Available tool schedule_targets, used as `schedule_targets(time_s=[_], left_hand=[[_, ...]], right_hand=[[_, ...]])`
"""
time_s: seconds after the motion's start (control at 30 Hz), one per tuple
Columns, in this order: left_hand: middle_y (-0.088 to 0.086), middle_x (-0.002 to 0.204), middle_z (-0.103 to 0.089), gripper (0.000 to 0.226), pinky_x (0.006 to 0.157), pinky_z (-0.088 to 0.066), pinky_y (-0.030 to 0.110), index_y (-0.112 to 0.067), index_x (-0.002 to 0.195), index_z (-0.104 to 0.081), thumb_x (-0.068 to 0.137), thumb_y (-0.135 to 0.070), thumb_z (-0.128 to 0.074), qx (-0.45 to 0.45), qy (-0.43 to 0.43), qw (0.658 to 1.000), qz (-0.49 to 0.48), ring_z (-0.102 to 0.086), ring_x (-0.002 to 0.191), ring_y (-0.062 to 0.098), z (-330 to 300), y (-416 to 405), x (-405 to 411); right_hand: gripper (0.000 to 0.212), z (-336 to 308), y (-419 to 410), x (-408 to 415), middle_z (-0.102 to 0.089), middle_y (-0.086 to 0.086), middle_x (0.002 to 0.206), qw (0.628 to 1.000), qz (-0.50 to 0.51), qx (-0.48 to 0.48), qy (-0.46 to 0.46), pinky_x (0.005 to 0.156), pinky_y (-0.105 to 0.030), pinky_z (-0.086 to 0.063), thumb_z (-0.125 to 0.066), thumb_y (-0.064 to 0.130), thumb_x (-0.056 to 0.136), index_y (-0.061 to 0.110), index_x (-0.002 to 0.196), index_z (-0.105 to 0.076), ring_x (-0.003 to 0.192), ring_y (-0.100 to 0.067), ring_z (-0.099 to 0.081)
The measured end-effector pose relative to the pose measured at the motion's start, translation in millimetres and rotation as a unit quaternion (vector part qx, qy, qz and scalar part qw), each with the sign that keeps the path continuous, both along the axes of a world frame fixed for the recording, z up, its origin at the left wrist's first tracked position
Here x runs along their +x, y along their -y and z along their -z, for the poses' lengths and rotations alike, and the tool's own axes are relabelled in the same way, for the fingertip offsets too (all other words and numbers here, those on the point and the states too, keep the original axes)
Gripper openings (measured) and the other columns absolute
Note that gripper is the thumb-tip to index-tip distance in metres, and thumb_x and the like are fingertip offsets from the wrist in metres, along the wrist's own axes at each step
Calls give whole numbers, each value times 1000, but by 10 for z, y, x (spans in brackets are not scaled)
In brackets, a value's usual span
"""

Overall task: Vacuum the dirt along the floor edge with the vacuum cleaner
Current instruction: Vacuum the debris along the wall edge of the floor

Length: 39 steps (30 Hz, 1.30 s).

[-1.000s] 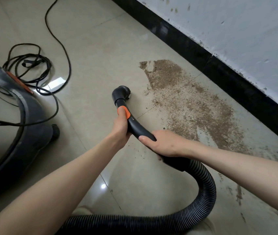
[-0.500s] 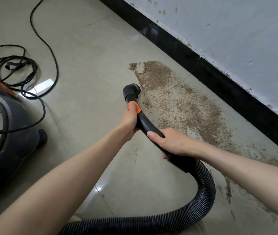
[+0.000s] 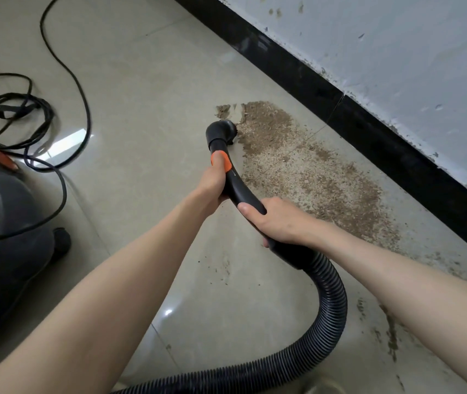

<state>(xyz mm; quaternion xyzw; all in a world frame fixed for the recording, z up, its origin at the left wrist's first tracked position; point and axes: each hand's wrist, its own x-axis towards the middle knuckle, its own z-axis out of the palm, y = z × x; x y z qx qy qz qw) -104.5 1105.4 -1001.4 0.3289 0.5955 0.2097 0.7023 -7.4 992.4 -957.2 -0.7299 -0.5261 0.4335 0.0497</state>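
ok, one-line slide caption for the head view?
Both hands steer the vacuum nozzle into dirt beside the wall.

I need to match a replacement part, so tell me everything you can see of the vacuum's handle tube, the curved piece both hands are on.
The handle tube is a curved, glossy black pipe, apparently hard plastic, with an orange band near its far end. There it joins a short angled black nozzle that meets the near edge of the dirt patch on the floor. The left hand grips it just below the band; the right hand grips lower down. Its near end widens into a cuff joining the ribbed black hose.
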Motion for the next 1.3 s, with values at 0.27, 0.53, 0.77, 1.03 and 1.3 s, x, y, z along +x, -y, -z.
schedule_targets(time_s=[0.27,0.53,0.77,1.03,1.3], left_hand=[[2,71,-48,27,53,-45,27,-14,78,-46,95,-34,-39,29,-11,1000,5,-51,64,16,5,-542,48],[1,72,-48,26,50,-46,24,-14,80,-47,94,-35,-41,40,-9,999,5,-52,65,16,44,-913,63],[1,71,-47,26,50,-45,25,-14,81,-46,94,-36,-41,34,-12,998,47,-50,63,16,104,-836,265],[3,77,-50,30,52,-47,28,-13,84,-48,97,-39,-39,44,-21,997,59,-54,68,18,58,-703,302],[5,80,-51,31,54,-47,30,-12,85,-46,97,-40,-38,14,-16,998,54,-55,72,19,8,-502,122]], right_hand=[[52,110,-527,68,-63,2,45,999,14,28,-22,82,-36,-54,-34,60,98,16,73,-49,61,-16,-63],[54,225,-877,60,-62,4,43,998,35,36,-29,69,-27,-46,-34,62,97,17,73,-52,73,-17,-64],[49,315,-721,192,-62,5,43,998,41,45,-14,66,-29,-49,-32,63,96,21,74,-45,64,-13,-65],[52,234,-574,236,-62,8,44,998,45,38,-9,62,-25,-46,-31,64,96,19,76,-48,67,-13,-63],[53,155,-394,114,-65,-1,49,999,30,30,-18,73,-31,-49,-32,64,96,18,75,-45,72,-16,-65]])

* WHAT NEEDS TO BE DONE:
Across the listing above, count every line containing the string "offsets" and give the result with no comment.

* EXERCISE OUTPUT:
2